The judge also rejected NOW's argument (see discussion supra, page 364) that Idaho's rescission resolution was procedurally faulty, noting, inter alia, that once the state legislature forwarded an official certificate of its action to the Federal Government, "the notice is conclusive upon it and the courts as to both the truthfulness of the statements it contains and the propriety of the procedure by which it was promulgated." [Id. at 1150]

Finally, addressing the extension issue, Judge Callister held that while Congress could act at the time it proposed an amendment to set a period within which states' ratifications would be valid, or, if it chose to set no time period, determine after ratifications were received whether they were sufficiently contemporaneous to make the amendment effective, Congress could not extend a period it had previously fixed. In any event, Judge Callister ruled that the setting of the time period-like the proposal of the amendment itself-could only be done by a two-thirds vote of both Houses of Congress (since the bodies were exercising Article V powers), and therefore the simple majorities obtained for the extension resolution, H.J. Res. 638, were inadequate.

Although the court thus ruled for the plaintiffs on all the issues in the suit, Judge Callister refused to grant their requested injunctive relief, stating that in view of his holdings "little would be served in granting the plaintiffs' request for an order directing the Administrator of the General Services to return Idaho's ratification papers, and barring him from accepting further ratifications." [Id. at 1154]
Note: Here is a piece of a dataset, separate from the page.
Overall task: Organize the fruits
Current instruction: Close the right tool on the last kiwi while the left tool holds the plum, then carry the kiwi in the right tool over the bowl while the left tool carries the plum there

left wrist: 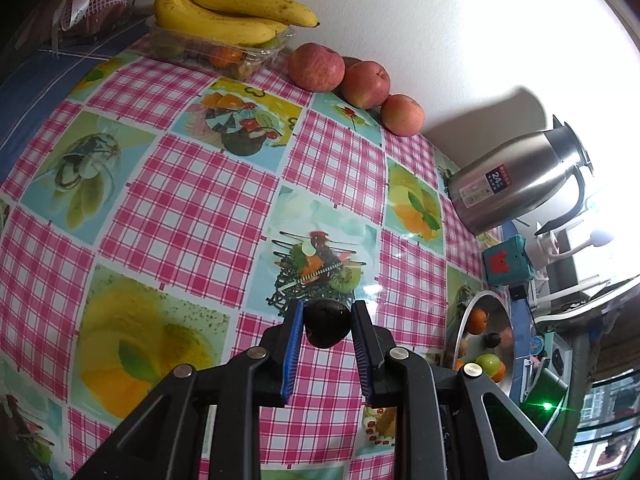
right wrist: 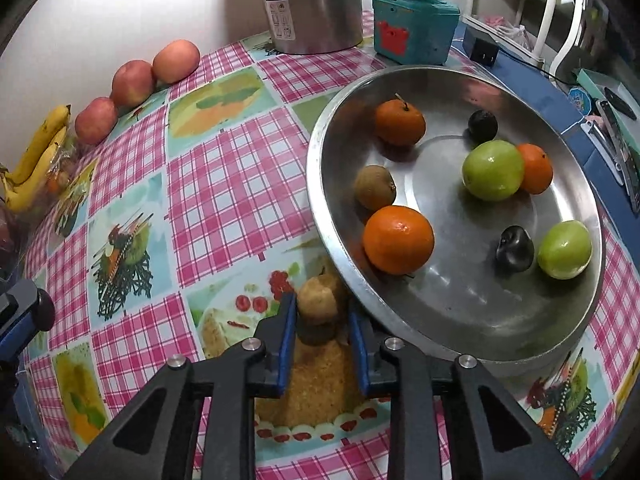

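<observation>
1. Over the checked desk (left wrist: 192, 216), in the left wrist view, the left hand-held gripper (left wrist: 327, 320) reaches forward and slightly downward, its blue pads clamped on a dark plum (left wrist: 326, 325) held above the cloth. The plum is roundish, so no long axis can be told. Only this view shows the bananas (left wrist: 228, 12) plainly, lying on a clear plastic box (left wrist: 224, 50) by the wall, tips pointing right; three apples (left wrist: 362, 84) line up beside them. The steel thermos (left wrist: 520, 176) stands near the right edge, and the steel tray (left wrist: 486, 336) appears edge-on.

2. In the right wrist view, the right hand-held gripper (right wrist: 322, 314) is low over the desk (right wrist: 224, 184) just beside the tray's (right wrist: 460, 344) near rim, with a brown pear (right wrist: 318, 304) between its narrowly set pads; the pear's long axis runs away from the camera, stem end forward. Only here is the tray's inside plain: three oranges (right wrist: 398, 240), two green fruits (right wrist: 493, 170), a kiwi (right wrist: 375, 187) and two dark plums (right wrist: 515, 249), well apart.
</observation>
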A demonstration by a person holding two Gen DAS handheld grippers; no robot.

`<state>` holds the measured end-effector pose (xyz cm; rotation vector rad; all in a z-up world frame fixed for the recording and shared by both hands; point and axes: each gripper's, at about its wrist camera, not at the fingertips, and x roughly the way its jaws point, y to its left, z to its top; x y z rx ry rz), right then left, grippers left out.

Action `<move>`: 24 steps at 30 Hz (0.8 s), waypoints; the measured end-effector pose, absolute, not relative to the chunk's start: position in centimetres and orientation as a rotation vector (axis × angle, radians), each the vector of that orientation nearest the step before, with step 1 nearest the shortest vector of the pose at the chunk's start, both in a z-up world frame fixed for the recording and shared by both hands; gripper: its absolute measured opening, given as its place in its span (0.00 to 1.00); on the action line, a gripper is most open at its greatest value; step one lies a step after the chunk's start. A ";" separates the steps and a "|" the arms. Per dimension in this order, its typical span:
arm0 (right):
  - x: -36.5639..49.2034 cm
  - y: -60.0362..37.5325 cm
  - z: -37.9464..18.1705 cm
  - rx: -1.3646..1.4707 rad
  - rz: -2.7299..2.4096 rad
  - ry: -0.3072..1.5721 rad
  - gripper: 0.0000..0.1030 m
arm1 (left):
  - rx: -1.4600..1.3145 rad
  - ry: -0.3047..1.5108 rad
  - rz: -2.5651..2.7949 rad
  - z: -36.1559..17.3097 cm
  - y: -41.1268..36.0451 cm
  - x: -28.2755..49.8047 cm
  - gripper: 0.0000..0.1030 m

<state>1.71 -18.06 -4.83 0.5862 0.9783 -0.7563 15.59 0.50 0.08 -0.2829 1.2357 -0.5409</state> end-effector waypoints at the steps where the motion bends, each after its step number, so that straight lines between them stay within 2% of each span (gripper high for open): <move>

On January 4, 1982, NOW filed notices of appeal of Judge Callister's decision and order to both the U.S. Court of Appeals for the Ninth Circuit and the U.S. Supreme Court. On January 6, the defendant GSA Administrator also filed notices of appeal to both courts. (The defendant filed an amended notice of appeal to the Ninth Circuit on January 12, correcting a clerical error.)

On January 8, 1982, NOW filed a jurisdictional statement in its direct appeal to the Supreme Court [No. 81-1282-ADX]. The organization also filed a petition for a writ of certiorari before judgment [N. 81-1283-CFX] from its pending appeal in the Ninth Circuit, where the case had been docketed [No. 82-3008] but no action taken. The filings were essentially identical, and, according to NOW, the questions presented for the Supreme Court's review were the following:

1. Whether Congress' decision to give states more time to consider the ratification of a proposed constitutional amendment is subject to federal judicial review despite the acknowledged unreviewability, as nonjusticiable political questions, of both (a) Congress' decision whether to treat particular ratifications as sufficiently timely and contemporaneous, and (b) Congress' decision whether to set any initial time limit at all.

2. Whether, if Congress' decision to extend time is judicially reviewable, the Constitution should be construed to freeze the 95th Congress into the time limit proposed by the 92nd in the resolving clause but not in the text of the Equal Rights Amendment; and whether, if Congress did have the power to extend the time for this amendment's consideration, the Constitution required that it do so by a two-thirds vote.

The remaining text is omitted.